Do you verify that I lived at the address?
Not currently. Reviews are tied to honest first-person experience and we rely on community reporting plus moderation to flag obviously third-hand or fabricated reviews. We don’t require lease documents or other tenancy proof.
What if a review is false?
Property owners and managers can report content via the in-page reporting flow. Reports go into our moderation queue. Landlords with copyright concerns specifically (e.g., listing photos used without permission) should use the DMCA process instead. We do not remove honest negative reviews on request.
Is Slumlords free to use?
Yes. Reading reviews is free and requires no account. Posting reviews is free with a verified-email account. We do not sell ads, do not run lead-gen for property managers, and do not charge landlords for "reputation management."
How do you stop bots and fake accounts?
Sign-up and login are gated by Cloudflare Turnstile, an invisible bot-detection challenge that escalates to a visible puzzle only on suspicious traffic. Posting a review or comment additionally requires a confirmed email address — you sign up instantly, but the confirmation link in the welcome email has to be clicked before you can post. We don’t collect phone numbers and we don’t use SMS verification.
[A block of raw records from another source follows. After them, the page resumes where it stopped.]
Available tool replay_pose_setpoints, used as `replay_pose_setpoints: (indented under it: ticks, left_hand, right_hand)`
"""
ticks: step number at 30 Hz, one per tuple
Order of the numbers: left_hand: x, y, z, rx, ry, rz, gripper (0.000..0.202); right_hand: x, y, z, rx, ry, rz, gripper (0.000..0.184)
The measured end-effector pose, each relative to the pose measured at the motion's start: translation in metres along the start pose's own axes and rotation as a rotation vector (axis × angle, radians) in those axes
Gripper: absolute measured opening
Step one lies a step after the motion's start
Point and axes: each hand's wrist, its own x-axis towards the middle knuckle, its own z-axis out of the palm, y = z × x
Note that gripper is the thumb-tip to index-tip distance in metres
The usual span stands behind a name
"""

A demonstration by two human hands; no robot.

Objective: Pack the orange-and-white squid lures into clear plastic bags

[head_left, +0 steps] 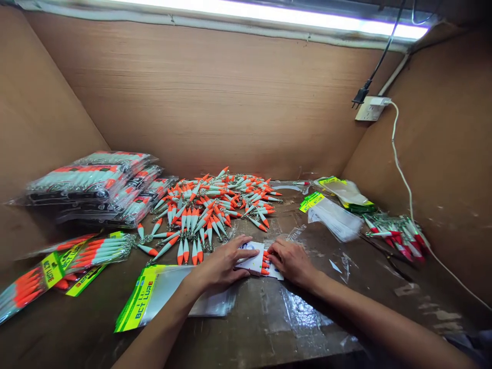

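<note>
Both hands rest on a small white card (pixel 253 259) with orange-tipped lures on it, lying on the wooden table (pixel 269 328). My left hand (pixel 223 266) lies over the card's left side, fingers curled around its edge. My right hand (pixel 291 261) presses its right side with fingers bent down on the lures. Just behind the card spreads a large heap of loose orange-and-white fishing lures (pixel 209 207). A stack of empty clear bags with yellow-green "BCT LURE" headers (pixel 154 300) sits under my left forearm.
Bundled lure packs (pixel 96 187) are stacked at the back left. Filled packs (pixel 57 266) lie at the left edge. More empty bags (pixel 334 210) and red-tipped lures (pixel 395 236) sit at the right. Cardboard walls enclose the table; a wall socket (pixel 371 108) and white cable hang at right.
</note>
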Motion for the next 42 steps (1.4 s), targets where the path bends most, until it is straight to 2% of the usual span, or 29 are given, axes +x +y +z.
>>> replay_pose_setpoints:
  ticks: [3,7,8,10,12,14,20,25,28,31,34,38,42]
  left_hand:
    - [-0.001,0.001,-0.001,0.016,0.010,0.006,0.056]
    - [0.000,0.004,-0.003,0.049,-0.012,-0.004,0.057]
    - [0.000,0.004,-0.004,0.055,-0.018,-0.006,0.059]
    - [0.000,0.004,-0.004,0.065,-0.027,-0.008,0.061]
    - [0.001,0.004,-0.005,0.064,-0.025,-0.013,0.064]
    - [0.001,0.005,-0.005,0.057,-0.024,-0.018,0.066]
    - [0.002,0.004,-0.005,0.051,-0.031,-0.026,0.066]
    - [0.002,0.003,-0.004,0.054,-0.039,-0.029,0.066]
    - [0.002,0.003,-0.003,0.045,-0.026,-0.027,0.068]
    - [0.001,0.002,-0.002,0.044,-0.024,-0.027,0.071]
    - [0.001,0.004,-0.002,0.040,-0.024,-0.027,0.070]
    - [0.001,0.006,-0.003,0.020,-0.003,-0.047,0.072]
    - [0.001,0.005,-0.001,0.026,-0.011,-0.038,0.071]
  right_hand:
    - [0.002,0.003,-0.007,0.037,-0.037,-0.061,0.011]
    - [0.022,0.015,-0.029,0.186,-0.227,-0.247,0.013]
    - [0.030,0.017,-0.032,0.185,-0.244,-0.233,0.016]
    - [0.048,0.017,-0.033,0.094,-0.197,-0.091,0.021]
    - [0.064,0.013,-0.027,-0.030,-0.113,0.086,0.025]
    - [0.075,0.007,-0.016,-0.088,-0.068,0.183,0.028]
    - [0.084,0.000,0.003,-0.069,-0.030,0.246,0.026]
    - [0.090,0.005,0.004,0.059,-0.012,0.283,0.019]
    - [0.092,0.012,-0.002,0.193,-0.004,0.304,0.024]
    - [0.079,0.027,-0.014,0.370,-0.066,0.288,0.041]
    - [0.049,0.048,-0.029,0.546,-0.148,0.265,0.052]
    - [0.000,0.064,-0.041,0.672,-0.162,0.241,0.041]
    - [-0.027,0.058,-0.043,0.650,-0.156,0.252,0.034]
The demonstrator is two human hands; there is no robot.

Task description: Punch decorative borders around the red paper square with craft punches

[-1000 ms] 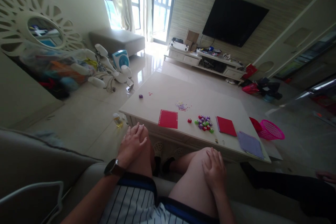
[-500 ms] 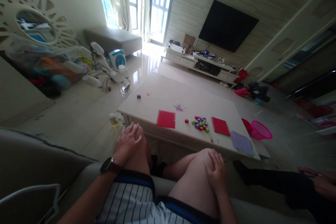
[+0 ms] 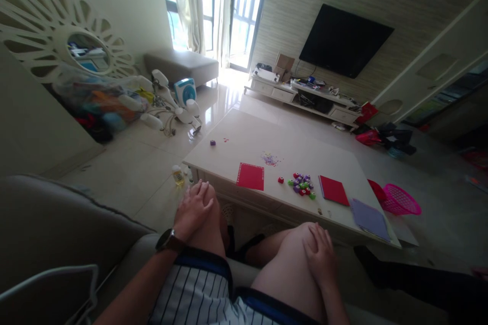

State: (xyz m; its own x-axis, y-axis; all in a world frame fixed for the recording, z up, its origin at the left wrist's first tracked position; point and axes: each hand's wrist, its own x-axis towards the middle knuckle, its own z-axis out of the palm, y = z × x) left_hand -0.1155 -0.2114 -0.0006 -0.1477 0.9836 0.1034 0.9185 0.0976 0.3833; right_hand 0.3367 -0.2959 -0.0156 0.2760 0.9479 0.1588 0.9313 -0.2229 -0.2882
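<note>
My left hand [image 3: 195,206], with a dark watch [image 3: 168,240] on its wrist, lies flat on my left knee, fingers stretched out and holding nothing. On my right knee rests my right hand [image 3: 320,254], also open. Beyond the knees stands a white table [image 3: 244,137]. A red sheet [image 3: 250,176] with small holes along its edges lies near the table's front edge. To its right are a single small red piece [image 3: 281,180] and a cluster of red, green and purple pieces [image 3: 302,186] with eye-like spots. A purple piece [image 3: 212,142] sits at the far left.
Paper bits [image 3: 270,158] are scattered mid-table. A red paper stack [image 3: 333,190] and purple sheets [image 3: 370,219] lie on the right. A pink basket [image 3: 402,199] is beyond that end. A bottle [image 3: 178,175] stands on the floor at left. Another person's dark-clothed leg [image 3: 412,274] shows at lower right.
The whole view has shifted, so the room appears further right. The other person's hands have mostly left the frame. My hands stay on my knees.
</note>
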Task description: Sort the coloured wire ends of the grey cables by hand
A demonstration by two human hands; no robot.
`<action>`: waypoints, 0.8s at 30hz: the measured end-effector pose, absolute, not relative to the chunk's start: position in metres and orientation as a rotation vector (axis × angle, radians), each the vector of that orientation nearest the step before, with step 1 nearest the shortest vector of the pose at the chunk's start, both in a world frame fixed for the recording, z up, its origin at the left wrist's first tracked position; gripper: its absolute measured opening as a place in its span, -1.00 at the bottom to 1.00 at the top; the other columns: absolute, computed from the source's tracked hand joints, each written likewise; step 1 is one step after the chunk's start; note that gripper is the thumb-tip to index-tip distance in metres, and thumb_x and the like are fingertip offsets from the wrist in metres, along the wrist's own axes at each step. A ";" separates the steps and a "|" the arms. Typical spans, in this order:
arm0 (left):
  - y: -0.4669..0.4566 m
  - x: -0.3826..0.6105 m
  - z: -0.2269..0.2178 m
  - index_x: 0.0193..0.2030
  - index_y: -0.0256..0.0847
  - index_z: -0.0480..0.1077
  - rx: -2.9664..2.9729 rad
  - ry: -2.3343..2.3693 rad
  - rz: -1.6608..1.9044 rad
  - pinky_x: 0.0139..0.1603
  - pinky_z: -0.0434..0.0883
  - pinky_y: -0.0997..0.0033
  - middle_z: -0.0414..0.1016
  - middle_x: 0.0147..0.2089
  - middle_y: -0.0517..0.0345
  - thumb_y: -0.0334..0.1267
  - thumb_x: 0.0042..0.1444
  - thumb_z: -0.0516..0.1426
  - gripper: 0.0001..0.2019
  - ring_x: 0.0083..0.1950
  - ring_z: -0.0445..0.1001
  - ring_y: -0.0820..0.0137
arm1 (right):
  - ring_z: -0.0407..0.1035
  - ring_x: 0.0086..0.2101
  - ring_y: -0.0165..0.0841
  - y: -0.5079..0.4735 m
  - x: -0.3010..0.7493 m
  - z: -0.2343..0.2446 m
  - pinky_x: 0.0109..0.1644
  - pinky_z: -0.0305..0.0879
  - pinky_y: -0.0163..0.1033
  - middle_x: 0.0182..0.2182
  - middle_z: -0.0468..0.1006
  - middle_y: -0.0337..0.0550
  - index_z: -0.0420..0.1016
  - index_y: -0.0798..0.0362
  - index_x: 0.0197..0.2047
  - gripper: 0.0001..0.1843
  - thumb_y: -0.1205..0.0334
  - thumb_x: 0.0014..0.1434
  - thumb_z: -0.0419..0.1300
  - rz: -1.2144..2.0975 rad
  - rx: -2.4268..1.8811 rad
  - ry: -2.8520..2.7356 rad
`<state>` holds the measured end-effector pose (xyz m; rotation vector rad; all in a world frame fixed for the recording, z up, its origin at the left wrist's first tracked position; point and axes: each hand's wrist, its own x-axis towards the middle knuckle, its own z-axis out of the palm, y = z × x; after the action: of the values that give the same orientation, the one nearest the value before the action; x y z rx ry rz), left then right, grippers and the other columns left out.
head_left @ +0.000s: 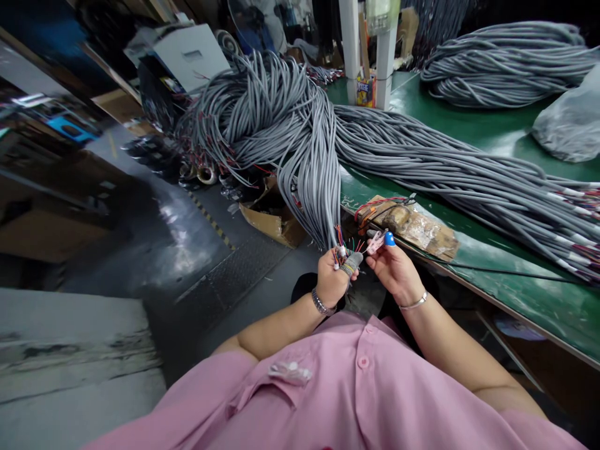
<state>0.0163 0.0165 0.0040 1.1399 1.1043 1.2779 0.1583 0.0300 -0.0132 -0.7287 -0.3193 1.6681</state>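
Note:
A thick bundle of grey cables (307,162) hangs from the green table (497,134) down to my lap. My left hand (334,277) is closed round the cable ends, where thin red, green and white wires (344,245) stick out; its thumb wears a grey knitted cot. My right hand (392,265) pinches a small pink tool (376,242) beside those wire tips, with a blue cot on one fingertip. Both wrists wear bracelets. The two hands are almost touching, just below the table edge.
A taped brown block with red wires (410,225) lies on the table edge near my hands. More grey cable piles (506,62) and a plastic bag (572,119) sit farther back. A cardboard box (272,222) stands on the dark floor to the left. White posts (349,37) rise behind.

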 end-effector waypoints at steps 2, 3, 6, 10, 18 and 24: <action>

How are area ratings calculated?
Area ratings (city, state, zip) are computed on the fly from the underlying property reviews — they’re an aggregation, not a stored value. A city’s average rating reflects every reviewed property in that city, weighted by how many reviews each property has.
Can I review a property I haven’t lived in?
No — please don’t. Reviews from people who didn’t actually rent the place dilute the signal for everyone else. Reports of obviously third-hand reviews go into the moderation queue.
What happens if I get DMCA strikes?
Three valid strikes within a rolling window terminates the account’s posting access — a federal safe-harbor requirement, not our preference. Strikes can be cleared by filing successful counter-notices on the underlying takedowns. Same content can’t generate two strikes; the system is designed to resist abuse from a determined claimant.
Educational, not legal advice. Talk to a licensed attorney about your specific situation.